-

1613-0073

Semi-automatic annotation of e-shops

0 Peter Gurský, Matej Perejda ,Dávid Varga Institute of Computer Science Faculty of Science , P.J.Šafárik University in Košice Jesenná 5, 040 01 Košice , Slovakia

2018

2203 152 156

Extraction from web pages becomes a very popular way to acquire important data for better decision process. Acquisition of structured data from a new web portal requires an annotation of web pages of the portal to allocate the location and the type of the information. We present methods for semi-automatic annotation of e-shops' content, to create rules for extraction. The methods are implemented in Chrome extension named Exago. The aim of these methods is to generate XPaths and regular expressions. We use positive and negative examples to further specify which of the generated XPaths should be used for extraction. The annotation methods are tested on real data and the results show a high success rate.

Web scraping is a complex process that consists of web pages annotation, crawling, data extraction and data processing. This kind of data acquisition is very valuable for decision process, because it can provide data from various sources and process them together. Project Kapsa [ 1 ] deals with extraction and unification of information from web pages, focusing on products on e-shops. The aim of the project is a creation and management of a collection of products which are offered by e-shops. In this paper, we focus on the first step of the web scraping process, the web pages annotation.

The annotation has two main goals: recognition of relevant page on portal and identification of positions of relevant pages, where the data of our interest are.

The positions of relevant data are usually specified by XPaths of HTML source or by regular expressions, which are used by extractor on each relevant page. It is also possible to extract data using a procedural script. Writing complex XPaths or regular expressions, as well as a creation of scripts is not an easy task. It requires the annotator to be an IT expert.

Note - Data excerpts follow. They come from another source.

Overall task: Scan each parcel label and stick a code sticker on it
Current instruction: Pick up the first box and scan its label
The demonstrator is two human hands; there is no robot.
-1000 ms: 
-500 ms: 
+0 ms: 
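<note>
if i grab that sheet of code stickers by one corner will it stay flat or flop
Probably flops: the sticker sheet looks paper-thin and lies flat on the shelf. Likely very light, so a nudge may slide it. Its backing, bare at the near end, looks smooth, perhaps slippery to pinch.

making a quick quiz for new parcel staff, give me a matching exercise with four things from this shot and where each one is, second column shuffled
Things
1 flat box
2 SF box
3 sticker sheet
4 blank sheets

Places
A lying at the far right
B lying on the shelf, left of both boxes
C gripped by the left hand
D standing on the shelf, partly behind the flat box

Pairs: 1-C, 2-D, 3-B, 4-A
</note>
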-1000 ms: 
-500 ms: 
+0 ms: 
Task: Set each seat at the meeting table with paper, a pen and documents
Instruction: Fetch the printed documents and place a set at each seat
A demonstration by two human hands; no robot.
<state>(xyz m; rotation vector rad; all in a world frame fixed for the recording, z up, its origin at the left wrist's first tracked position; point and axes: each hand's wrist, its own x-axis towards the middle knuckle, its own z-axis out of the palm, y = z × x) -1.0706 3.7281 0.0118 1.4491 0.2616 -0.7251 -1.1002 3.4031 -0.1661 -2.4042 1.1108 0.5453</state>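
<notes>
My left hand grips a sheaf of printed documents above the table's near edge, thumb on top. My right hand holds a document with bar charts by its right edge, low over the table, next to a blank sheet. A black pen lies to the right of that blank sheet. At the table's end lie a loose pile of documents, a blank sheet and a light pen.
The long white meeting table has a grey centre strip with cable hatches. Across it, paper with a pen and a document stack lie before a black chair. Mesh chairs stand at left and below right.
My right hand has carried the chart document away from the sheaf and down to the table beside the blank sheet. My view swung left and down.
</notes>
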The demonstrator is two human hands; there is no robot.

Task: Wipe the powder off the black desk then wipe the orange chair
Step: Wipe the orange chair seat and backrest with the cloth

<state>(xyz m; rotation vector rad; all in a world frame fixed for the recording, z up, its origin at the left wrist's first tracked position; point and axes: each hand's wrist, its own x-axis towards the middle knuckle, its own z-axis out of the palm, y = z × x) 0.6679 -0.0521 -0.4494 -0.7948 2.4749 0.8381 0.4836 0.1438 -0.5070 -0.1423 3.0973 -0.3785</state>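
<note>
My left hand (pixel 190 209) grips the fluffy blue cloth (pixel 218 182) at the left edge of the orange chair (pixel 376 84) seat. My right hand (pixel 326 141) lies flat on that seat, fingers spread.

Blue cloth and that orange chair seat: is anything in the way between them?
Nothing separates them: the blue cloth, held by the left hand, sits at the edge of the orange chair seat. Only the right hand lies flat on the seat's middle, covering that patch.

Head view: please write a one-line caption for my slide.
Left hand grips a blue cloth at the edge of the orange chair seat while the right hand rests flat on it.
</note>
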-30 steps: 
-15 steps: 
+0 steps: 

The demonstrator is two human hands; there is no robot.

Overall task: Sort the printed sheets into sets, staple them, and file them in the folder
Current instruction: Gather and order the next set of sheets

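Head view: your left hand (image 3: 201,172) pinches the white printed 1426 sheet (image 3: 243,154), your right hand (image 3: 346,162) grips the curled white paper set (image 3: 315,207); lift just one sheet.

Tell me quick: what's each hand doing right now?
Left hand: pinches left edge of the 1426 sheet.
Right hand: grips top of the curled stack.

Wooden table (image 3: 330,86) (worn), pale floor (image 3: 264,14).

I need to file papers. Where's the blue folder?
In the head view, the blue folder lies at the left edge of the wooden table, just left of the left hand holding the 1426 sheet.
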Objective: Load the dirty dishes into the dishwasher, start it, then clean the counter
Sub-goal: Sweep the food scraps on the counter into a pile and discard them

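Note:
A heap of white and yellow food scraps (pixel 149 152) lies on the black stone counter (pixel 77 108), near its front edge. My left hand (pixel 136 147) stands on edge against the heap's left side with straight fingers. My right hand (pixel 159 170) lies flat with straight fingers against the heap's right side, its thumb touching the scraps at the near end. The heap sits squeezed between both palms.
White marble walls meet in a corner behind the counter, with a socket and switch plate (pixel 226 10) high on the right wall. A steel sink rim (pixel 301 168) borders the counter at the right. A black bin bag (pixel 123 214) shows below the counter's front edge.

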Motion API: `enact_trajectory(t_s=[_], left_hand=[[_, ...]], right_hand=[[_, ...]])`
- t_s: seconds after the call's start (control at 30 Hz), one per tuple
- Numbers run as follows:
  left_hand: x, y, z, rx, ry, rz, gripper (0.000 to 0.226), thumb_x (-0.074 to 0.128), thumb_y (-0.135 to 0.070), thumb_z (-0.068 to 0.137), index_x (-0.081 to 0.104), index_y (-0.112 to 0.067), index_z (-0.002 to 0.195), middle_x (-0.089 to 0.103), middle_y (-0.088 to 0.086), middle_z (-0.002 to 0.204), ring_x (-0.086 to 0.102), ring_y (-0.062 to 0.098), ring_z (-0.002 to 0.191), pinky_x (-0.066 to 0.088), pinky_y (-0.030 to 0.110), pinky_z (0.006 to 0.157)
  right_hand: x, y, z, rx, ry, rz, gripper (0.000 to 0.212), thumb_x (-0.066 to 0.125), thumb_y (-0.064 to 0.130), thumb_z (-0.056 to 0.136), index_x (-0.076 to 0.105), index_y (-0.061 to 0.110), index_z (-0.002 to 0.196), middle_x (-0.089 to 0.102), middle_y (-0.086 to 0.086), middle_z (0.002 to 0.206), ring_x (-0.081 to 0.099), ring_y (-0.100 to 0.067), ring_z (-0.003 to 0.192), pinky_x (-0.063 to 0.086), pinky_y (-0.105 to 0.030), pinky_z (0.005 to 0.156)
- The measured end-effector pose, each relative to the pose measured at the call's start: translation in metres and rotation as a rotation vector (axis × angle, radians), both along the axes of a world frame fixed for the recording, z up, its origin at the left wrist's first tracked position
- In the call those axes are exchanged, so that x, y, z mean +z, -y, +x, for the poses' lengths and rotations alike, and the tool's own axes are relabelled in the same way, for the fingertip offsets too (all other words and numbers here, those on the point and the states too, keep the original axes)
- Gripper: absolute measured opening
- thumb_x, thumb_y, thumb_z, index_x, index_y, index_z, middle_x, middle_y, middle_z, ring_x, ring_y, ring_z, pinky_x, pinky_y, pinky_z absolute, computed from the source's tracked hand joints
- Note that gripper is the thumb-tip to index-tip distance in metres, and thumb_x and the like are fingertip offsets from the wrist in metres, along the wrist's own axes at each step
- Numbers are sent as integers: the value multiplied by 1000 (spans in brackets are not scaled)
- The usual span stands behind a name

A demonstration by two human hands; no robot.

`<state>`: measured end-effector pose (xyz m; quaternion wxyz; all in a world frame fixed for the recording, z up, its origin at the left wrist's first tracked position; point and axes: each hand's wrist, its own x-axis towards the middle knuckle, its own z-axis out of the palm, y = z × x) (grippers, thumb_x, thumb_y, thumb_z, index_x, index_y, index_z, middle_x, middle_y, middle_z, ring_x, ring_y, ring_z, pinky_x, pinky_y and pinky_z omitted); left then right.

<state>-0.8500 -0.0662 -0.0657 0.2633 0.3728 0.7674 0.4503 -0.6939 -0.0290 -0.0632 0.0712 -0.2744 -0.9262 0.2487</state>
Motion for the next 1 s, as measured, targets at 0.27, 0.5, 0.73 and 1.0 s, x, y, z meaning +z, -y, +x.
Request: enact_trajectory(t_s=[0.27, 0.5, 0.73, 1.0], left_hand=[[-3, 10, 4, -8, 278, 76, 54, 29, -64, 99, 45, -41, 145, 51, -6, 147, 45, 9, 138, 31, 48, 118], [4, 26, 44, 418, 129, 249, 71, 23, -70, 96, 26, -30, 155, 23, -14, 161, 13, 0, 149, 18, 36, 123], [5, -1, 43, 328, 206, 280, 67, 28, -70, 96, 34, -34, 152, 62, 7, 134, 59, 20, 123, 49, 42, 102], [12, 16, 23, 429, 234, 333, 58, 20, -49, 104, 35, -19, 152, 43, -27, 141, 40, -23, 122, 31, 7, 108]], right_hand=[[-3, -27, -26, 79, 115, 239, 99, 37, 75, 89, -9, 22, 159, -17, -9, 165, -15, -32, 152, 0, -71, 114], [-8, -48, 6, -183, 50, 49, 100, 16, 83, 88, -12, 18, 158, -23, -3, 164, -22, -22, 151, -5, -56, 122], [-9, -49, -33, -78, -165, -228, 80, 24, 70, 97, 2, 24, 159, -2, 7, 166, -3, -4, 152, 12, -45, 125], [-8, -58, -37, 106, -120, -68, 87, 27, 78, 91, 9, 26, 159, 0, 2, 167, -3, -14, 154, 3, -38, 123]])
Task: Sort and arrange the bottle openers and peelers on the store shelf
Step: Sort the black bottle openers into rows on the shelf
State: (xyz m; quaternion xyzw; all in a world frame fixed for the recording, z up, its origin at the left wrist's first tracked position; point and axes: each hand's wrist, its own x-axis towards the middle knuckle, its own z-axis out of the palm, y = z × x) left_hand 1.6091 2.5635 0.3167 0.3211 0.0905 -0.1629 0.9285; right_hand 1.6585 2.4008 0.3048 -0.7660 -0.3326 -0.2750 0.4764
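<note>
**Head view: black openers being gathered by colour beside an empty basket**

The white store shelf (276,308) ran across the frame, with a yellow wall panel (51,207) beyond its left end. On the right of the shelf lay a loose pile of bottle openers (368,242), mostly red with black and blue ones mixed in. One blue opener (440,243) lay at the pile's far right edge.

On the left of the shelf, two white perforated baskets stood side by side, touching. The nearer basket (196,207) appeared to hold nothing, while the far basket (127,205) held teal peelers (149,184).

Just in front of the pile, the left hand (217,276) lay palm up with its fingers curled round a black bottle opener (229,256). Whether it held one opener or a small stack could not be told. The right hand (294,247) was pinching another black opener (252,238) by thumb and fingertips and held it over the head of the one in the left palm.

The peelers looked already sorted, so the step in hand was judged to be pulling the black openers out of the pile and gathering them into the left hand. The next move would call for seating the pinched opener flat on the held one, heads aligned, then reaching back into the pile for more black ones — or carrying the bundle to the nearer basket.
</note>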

Our goal is to make the annotation process of e-shops easier and possible for ordinary person. We would like to offer in our Chrome extension Exago[ 1 ] satisfactory results of web scraping with annotation made only by mouse clicking.

State of the art

Web annotation and extraction systems can be categorized to four groups [ 2 ]. Manual systems [ 3, 4 ] require programming in some (pseudo) language. Automatically constructed extractors [ 5, 6 ] create extraction system based on complete user annotation and examples of extracted data from several pages. Automatically constructed extractors with partial user support [ 7, 8 ] create extraction system without the need of extraction examples. Automatic extractors with no user support [ 9, 10 ] analyze repeating patterns on web pages, and extract every data that seem to be interesting. Our tool Exago can be included in automatically constructed extractors with partial user support.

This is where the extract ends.